図9に示すように、本発明の実施の形態1の第2変形例に係るガスケットが備えるシム130Bにおいては、徐変部131Bのシリンダヘッド1側の面は、シリンダブロック2側に凸状に湾曲しつつ傾斜している。
【0063】
図10は、本発明の実施の形態1の第3変形例に係るガスケットが備えるシムの構成を示す断面図である。
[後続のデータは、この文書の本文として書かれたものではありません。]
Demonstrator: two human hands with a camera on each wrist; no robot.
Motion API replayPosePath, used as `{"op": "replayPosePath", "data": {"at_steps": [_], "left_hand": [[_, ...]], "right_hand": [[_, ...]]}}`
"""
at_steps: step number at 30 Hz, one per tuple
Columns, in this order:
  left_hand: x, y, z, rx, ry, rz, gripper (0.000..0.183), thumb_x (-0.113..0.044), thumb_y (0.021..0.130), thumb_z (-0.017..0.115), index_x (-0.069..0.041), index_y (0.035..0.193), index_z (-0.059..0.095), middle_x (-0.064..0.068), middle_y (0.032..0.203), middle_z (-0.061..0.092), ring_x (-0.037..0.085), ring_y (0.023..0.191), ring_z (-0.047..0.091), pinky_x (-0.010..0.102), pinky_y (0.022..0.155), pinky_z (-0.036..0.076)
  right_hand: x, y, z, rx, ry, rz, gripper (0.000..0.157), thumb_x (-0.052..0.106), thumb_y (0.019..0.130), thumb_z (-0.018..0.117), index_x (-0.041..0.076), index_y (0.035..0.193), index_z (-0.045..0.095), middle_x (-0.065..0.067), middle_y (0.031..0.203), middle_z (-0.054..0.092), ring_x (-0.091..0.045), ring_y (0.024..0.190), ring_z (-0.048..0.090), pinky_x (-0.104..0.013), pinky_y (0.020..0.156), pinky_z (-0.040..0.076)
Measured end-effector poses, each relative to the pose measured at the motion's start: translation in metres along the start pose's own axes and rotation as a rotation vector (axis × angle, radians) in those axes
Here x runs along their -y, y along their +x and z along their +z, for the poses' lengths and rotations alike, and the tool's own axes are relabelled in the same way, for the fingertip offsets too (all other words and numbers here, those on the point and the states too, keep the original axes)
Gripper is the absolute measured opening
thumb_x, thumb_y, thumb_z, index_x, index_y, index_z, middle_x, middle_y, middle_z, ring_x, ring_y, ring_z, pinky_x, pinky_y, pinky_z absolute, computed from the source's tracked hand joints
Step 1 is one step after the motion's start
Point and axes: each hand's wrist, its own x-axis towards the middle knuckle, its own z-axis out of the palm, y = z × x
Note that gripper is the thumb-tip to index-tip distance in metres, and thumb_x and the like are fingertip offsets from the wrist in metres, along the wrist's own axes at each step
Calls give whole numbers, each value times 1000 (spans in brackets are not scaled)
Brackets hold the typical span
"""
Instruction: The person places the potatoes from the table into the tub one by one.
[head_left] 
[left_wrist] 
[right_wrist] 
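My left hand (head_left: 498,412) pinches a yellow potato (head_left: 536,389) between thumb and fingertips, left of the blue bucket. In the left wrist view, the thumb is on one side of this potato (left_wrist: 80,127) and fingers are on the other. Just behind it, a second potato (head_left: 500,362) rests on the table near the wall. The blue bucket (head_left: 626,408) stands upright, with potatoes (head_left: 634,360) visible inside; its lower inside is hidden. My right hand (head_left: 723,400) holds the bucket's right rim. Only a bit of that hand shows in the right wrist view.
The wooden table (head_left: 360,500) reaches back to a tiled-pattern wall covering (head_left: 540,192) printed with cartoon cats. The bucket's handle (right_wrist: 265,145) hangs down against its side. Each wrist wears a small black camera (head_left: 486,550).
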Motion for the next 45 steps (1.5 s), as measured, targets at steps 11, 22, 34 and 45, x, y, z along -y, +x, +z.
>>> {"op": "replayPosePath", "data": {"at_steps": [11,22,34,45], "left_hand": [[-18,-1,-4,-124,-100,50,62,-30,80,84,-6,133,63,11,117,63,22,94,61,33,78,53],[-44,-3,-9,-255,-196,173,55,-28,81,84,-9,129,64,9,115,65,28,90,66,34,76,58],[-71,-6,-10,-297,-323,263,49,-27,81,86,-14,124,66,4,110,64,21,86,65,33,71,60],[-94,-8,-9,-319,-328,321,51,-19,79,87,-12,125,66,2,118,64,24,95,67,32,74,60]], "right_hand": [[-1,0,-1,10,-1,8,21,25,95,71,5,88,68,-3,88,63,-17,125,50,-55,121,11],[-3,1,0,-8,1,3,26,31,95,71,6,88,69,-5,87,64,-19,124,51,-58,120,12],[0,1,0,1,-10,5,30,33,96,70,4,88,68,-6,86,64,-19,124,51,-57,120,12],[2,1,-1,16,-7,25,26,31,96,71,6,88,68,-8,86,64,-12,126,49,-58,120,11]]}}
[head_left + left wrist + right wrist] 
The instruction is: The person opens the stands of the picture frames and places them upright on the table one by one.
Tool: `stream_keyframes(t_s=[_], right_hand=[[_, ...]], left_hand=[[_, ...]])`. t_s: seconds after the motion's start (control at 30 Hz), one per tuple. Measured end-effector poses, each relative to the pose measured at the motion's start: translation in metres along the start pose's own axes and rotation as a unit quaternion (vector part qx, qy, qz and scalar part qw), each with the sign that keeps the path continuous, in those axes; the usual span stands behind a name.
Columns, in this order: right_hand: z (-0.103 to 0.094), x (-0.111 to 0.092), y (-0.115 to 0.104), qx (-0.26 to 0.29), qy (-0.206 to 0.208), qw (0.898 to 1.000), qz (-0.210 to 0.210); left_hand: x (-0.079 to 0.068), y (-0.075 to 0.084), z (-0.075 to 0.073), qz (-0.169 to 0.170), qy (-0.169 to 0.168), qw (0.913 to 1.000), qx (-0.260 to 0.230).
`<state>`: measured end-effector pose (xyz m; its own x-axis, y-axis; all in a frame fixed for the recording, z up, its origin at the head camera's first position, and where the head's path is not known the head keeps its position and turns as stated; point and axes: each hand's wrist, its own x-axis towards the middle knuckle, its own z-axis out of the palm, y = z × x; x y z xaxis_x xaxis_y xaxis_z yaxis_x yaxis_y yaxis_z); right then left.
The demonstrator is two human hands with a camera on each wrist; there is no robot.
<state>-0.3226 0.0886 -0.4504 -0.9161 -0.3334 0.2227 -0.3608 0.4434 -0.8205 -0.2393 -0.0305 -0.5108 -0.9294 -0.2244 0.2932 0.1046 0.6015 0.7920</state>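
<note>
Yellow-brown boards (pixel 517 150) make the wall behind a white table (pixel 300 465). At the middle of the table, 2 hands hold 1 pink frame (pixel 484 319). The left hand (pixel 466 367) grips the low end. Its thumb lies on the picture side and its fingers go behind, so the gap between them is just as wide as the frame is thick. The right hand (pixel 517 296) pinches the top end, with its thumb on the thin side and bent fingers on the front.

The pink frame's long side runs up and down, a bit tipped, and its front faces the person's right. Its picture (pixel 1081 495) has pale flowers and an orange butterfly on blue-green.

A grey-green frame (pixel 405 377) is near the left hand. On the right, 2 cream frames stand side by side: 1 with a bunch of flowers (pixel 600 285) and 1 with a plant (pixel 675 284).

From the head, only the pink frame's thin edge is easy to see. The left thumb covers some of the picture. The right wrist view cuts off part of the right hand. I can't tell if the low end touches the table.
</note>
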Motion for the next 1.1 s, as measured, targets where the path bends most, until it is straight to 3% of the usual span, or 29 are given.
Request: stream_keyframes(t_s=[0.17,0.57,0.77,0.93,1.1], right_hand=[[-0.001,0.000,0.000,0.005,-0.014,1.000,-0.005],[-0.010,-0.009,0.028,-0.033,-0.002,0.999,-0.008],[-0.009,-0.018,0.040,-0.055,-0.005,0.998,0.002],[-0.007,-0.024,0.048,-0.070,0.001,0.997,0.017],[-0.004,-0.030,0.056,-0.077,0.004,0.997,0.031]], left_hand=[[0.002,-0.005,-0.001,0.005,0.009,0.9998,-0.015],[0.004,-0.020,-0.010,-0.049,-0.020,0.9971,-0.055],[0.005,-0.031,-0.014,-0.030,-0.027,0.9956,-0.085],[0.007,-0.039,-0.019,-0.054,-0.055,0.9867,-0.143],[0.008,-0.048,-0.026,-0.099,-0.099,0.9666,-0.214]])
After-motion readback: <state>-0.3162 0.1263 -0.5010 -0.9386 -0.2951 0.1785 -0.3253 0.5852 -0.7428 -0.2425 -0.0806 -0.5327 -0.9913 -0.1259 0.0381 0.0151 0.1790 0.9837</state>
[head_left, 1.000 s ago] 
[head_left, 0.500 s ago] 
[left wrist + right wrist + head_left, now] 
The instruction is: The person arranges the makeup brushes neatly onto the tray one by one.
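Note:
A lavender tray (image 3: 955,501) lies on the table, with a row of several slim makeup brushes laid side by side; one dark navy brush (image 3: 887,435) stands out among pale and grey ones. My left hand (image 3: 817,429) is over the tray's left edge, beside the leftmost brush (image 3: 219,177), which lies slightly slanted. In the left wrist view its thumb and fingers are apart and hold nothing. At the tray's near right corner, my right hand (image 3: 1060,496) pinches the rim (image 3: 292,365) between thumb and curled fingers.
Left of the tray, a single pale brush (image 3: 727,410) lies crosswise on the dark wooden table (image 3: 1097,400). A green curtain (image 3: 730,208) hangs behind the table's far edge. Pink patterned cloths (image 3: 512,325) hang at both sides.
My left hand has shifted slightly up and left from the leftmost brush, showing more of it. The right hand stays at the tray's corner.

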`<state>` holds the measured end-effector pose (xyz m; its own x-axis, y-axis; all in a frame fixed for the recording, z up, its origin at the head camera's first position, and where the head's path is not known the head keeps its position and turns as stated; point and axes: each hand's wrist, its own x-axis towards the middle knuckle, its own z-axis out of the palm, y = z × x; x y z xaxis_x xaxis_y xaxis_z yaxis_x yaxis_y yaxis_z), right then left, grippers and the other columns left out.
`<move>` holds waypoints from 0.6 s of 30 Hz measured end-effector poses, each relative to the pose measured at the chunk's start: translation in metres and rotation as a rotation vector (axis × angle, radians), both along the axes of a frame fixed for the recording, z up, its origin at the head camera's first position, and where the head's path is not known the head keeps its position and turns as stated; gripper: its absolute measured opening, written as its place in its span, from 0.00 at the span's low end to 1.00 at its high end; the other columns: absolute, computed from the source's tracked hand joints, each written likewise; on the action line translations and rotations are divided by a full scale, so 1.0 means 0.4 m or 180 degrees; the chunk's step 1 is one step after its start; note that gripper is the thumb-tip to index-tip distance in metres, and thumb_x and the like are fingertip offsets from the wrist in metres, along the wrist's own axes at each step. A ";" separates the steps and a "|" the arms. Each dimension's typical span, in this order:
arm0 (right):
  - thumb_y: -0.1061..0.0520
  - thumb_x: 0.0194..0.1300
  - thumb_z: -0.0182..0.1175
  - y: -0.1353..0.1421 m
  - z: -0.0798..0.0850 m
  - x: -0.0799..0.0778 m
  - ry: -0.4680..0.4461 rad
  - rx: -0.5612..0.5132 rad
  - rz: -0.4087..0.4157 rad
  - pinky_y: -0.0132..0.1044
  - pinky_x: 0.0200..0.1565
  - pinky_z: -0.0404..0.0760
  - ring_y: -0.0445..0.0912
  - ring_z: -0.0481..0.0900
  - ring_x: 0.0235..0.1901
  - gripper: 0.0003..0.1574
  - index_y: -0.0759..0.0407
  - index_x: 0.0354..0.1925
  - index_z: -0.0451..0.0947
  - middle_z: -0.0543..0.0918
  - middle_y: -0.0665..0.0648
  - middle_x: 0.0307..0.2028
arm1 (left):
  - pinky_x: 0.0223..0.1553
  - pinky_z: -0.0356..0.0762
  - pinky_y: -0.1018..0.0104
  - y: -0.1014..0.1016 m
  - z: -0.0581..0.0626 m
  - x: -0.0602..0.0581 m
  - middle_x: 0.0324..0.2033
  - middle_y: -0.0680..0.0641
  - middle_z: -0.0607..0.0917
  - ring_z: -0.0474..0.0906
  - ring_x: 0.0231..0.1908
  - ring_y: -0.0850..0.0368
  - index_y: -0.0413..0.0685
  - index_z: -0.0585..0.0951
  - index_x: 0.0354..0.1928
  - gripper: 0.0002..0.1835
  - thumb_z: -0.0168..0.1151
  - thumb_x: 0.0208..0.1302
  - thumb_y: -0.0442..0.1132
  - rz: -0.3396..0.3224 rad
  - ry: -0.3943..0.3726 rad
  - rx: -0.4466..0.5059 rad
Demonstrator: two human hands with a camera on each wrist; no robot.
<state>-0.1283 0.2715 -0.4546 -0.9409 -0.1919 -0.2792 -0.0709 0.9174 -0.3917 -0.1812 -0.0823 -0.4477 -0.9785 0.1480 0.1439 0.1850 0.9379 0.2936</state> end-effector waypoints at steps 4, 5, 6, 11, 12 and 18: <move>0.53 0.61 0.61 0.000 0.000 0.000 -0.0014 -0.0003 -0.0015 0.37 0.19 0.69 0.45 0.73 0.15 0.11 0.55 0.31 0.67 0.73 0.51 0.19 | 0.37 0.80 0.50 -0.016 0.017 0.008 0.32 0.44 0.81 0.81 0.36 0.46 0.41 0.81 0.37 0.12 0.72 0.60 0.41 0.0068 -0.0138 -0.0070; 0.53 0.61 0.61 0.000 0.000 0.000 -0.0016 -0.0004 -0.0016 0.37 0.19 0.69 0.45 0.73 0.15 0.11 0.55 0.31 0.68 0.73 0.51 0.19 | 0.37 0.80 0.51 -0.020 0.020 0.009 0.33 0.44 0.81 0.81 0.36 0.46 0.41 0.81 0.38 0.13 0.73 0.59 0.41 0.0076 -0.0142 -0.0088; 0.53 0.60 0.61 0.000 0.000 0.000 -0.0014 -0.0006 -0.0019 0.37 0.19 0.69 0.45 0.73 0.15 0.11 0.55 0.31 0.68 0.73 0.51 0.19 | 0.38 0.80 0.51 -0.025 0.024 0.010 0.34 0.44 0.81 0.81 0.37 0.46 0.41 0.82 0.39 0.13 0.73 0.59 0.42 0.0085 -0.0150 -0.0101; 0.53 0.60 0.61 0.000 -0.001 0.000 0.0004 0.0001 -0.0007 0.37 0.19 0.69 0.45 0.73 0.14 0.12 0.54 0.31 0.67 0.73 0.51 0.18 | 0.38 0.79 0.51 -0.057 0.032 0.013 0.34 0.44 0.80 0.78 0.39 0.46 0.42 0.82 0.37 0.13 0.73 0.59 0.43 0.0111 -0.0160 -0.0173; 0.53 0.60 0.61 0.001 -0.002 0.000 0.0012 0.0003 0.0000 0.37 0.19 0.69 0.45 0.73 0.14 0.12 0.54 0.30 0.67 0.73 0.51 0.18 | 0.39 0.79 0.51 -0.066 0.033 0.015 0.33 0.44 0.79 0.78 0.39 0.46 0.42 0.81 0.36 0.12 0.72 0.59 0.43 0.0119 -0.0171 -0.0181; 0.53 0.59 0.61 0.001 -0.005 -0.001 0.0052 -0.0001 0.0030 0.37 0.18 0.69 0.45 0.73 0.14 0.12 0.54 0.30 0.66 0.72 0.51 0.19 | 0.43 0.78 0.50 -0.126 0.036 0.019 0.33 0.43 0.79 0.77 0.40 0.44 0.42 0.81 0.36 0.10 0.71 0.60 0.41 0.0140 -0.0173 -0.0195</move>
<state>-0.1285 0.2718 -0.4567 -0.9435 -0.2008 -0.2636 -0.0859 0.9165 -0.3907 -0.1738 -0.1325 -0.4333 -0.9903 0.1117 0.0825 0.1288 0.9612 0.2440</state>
図10に示すように、本発明の実施の形態1の第3変形例に係るガスケットが備えるシム130Cにおいては、徐変部131Cのシリンダヘッド1側の面は、シリンダヘッド1側に凸状に湾曲する部分とシリンダブロック2側に凸状に湾曲している部分とが接続されて、燃焼室孔の周縁から離れるにしたがって高くなるように傾斜している。
【0064】
本発明の実施の形態1の第1~第3変形例に係るガスケットにおいては、シム130A~130Cの徐変部131A~131Cが、シリンダヘッド1とガスケットとの接触面圧における燃焼室孔の周縁からの分布に対応した形状を有することにより、シリンダヘッド1とガスケットとの接触面圧の局所的な増加をさらに抑制することが可能となる。
【0065】
(実施の形態2)
以下、本発明の実施の形態2に係るガスケットについて説明する。本発明の実施の形態2に係るガスケットは、第1板部およびシムの構成が本発明の実施の形態1に係るガスケット3と異なるため、本発明の実施の形態1に係るガスケット3と同様である構成については説明を繰り返さない。
【0066】
図11は、本発明の実施の形態2に係るガスケットの構成を示す断面図である。
図11に示すように、本発明の実施の形態2に係るガスケット3Aは、第1板部200と、第2板部110と、中間板部120と、シム230とを備える。
【0067】
第1板部200は、燃焼室孔30の周りを囲むようにシリンダブロック2側に突出した凸部201を含んでいる。凸部201は、燃焼室孔30の周縁30eから離間した位置に設けられている。
【0068】
第1板部200は、燃焼室孔30の周縁30eから離れるにしたがって孔軸方向(Z軸方向)の厚みが厚くなる徐変部202を含んでいる。
【0069】
第1板部200は、シリンダヘッド1に当接している。具体的には、第1板部200は、凸部201および徐変部202以外の部分のシリンダヘッド1側の面がシリンダヘッド1に当接している。
【0070】
徐変部202のシリンダブロック2側の面は、平坦状である。これにより、徐変部202は、シム230に面接触している。
【0071】
徐変部202のシリンダヘッド1側の面は、燃焼室孔30の周方向から見て、徐変部202のシリンダブロック2側の面に対して直線的に傾斜している。シリンダヘッド1の燃焼室孔30に隣接した部分がガスケット3A側に突出するように熱膨張していない状態においては、周縁30e寄りの部分におけるシリンダヘッド1と第1板部200との間にはZ軸方向に隙間があいている。なお、徐変部202のシリンダヘッド1側の面は、燃焼室孔30の周方向から見て、徐変部202のシリンダブロック2側の面に対して曲線的に傾斜していてもよい。
【0072】
第1板部200は、ラウンドエッジ部203をさらに含んでいる。ラウンドエッジ部203は、第1板部200において徐変部202の周縁30e側とは反対側の端に隣接して設けられている。
【0073】
シム230は、円環形状を有する板状部材である。具体的には、シム230は、略一定の板厚を有して、燃焼室孔30の周縁30eの全周に亘って配置されている。
【0074】
シリンダヘッド1の熱膨張による変形によって、シリンダヘッド1と第1板部200の徐変部202との隙間がなくなる。本実施の形態に係るガスケット3Aは、シリンダヘッド1の熱膨張による変形の影響を緩和可能に構成されている。その結果、第1シール領域SR1の全域および第2シール領域SR2の全域において、シリンダヘッド1とガスケット3Aとの接触面圧が圧痕発生面圧Pi以下となる。シリンダヘッド1とガスケット3Aとの接触面圧が圧痕発生面圧Pi以下に維持されることにより、シリンダヘッド1には、圧痕は形成されない。
【0075】
本発明の実施の形態2に係るガスケット3Aにおいては、第1板部200が、燃焼室孔30の周縁30eから離れるにしたがって厚くなっている徐変部202を含むことによって、シリンダヘッド1とガスケット3Aとの接触面圧の過剰な増加を抑制することができる。ひいては、シリンダヘッド1に圧痕が形成されることを抑制できるため、ガスケット3Aのシール性を維持することができる。
【0076】
なお、今回開示した上記実施の形態はすべての点で例示であって、限定的な解釈の根拠となるものではない。したがって、本開示の技術的範囲は、上記した実施の形態のみによって解釈されるものではない。また、特許請求の範囲と均等の意味および範囲内でのすべての変更が含まれる。上述した実施の形態の説明において、組み合わせ可能な構成を相互に組み合わせてもよい。
【符号の説明】
【0077】
1 シリンダヘッド、2 シリンダブロック、3,3A,9 ガスケット、20,30,90 燃焼室孔、30e 周縁、31 貫通孔、100,200,900 第1板部、101,111,201 凸部、110,910 第2板部、120,920 中間板部、130,130A,130B,130C,230,930 シム、131,131A,131B,131C,202 徐変部、132,203 ラウンドエッジ部、Pi 圧痕発生面圧、SR1 第1シール領域、SR2 第2シール領域。